▶ _EXERCISE INSTRUCTIONS_:
Would you copy all lines in the data that contain the word "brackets"?

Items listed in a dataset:
Content starts
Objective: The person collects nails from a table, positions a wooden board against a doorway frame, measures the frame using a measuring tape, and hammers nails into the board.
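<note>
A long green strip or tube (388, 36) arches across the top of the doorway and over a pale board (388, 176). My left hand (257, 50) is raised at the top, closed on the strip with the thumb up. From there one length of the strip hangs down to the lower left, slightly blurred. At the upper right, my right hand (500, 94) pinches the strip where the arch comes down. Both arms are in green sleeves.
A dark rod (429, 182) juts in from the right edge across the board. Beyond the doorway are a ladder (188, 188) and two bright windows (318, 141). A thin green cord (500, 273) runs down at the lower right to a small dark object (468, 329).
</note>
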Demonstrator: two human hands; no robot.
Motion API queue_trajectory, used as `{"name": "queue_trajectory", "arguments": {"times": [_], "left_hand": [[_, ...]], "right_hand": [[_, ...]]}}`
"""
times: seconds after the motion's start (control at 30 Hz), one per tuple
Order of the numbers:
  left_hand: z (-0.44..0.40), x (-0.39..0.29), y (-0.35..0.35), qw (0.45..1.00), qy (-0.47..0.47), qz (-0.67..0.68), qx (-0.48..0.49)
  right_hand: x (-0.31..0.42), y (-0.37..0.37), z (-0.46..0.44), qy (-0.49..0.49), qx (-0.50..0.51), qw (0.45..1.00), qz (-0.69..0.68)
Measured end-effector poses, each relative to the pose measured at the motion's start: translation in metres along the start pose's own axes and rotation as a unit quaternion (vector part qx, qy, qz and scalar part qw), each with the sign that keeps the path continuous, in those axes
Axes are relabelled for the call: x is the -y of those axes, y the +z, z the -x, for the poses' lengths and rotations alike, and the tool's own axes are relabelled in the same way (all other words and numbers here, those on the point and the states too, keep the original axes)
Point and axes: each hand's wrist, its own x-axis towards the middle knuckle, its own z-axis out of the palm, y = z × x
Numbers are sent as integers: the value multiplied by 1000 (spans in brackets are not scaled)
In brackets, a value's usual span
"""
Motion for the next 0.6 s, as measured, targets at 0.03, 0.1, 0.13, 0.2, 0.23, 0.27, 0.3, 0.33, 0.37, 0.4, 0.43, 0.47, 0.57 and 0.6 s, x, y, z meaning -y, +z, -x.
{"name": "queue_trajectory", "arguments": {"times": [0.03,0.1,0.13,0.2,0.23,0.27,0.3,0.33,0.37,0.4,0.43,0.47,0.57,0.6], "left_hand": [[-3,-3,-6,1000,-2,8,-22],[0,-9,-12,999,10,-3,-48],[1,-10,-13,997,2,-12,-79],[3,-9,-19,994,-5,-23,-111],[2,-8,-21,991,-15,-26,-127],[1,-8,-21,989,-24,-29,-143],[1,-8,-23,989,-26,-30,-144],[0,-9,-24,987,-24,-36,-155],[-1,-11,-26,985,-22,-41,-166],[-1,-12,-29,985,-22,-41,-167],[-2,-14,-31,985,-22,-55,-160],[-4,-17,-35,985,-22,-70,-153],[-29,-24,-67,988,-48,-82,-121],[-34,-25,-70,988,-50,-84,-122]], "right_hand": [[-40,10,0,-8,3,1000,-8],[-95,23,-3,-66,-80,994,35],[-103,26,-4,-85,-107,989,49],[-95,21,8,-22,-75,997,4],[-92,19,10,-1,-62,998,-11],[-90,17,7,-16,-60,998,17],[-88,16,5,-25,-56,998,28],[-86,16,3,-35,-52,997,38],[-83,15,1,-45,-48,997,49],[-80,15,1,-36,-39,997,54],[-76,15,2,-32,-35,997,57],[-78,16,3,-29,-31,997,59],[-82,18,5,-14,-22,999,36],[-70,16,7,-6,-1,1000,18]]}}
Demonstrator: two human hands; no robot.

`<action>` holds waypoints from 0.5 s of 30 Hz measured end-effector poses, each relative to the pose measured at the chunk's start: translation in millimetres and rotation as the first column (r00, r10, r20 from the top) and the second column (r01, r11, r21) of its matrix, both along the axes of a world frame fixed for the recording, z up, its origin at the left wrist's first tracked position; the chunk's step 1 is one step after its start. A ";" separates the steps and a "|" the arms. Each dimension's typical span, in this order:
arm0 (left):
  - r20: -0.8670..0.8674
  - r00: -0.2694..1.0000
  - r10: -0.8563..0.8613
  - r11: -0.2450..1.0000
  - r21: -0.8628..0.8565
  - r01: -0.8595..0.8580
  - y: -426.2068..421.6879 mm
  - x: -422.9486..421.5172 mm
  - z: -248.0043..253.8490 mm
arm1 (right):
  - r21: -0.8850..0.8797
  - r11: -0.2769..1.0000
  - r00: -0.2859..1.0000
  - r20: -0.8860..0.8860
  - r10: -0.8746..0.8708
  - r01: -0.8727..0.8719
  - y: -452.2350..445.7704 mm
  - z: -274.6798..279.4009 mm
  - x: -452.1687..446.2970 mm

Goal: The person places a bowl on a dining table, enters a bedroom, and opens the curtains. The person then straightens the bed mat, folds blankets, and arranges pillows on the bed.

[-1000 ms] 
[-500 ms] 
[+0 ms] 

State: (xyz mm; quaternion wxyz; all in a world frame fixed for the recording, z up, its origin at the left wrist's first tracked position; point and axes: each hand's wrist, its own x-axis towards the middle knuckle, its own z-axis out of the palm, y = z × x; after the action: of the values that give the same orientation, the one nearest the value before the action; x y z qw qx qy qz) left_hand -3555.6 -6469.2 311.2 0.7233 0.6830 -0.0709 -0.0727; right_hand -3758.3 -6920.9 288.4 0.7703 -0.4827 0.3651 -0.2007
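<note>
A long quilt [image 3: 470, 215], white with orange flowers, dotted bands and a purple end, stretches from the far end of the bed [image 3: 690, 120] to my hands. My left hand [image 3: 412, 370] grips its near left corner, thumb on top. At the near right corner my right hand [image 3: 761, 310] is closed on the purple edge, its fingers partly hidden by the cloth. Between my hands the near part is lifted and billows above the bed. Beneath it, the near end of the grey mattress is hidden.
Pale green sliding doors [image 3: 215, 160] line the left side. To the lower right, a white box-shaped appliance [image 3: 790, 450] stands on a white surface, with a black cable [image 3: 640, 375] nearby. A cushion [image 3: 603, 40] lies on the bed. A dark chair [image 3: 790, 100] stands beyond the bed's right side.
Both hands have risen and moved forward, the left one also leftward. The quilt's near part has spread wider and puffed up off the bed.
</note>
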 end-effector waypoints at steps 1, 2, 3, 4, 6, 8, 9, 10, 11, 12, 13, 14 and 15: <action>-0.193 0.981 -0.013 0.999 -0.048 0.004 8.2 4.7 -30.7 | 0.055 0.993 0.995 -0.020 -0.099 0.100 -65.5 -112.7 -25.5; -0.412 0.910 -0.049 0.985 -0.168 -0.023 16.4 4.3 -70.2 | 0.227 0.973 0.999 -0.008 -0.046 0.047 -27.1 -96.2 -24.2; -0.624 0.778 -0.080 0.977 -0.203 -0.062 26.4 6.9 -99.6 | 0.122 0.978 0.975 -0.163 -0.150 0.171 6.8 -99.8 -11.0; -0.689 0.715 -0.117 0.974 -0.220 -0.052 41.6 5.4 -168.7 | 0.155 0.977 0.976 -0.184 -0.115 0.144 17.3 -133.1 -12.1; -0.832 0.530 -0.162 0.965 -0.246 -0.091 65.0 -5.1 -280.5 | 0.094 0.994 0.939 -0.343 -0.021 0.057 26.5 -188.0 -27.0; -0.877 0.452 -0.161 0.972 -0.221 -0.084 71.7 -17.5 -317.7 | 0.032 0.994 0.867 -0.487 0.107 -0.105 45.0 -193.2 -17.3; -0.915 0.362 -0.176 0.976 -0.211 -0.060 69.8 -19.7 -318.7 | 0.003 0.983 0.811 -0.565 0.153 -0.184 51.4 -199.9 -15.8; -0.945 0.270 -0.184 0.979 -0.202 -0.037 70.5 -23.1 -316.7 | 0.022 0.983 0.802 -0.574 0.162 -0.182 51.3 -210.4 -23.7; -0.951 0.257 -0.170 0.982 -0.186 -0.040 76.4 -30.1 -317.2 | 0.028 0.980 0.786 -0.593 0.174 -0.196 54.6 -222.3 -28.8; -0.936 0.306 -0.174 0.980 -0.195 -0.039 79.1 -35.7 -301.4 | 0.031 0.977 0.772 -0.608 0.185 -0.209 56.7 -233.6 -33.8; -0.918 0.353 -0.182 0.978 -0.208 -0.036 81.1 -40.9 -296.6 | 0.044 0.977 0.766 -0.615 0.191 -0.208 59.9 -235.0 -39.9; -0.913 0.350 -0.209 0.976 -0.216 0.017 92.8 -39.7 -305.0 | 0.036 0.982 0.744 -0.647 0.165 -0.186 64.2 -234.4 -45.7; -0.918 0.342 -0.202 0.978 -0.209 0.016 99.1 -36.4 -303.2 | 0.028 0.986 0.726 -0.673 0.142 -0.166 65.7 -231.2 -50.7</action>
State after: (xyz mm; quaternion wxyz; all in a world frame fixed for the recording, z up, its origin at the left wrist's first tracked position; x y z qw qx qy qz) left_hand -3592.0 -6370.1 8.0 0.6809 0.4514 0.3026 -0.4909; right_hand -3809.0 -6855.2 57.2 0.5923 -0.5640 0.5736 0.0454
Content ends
▶ _EXERCISE SOLUTION_:
Numbers are sent as integers: the value multiplied by 1000 (spans in brackets are not scaled)
In brackets, a value's usual span

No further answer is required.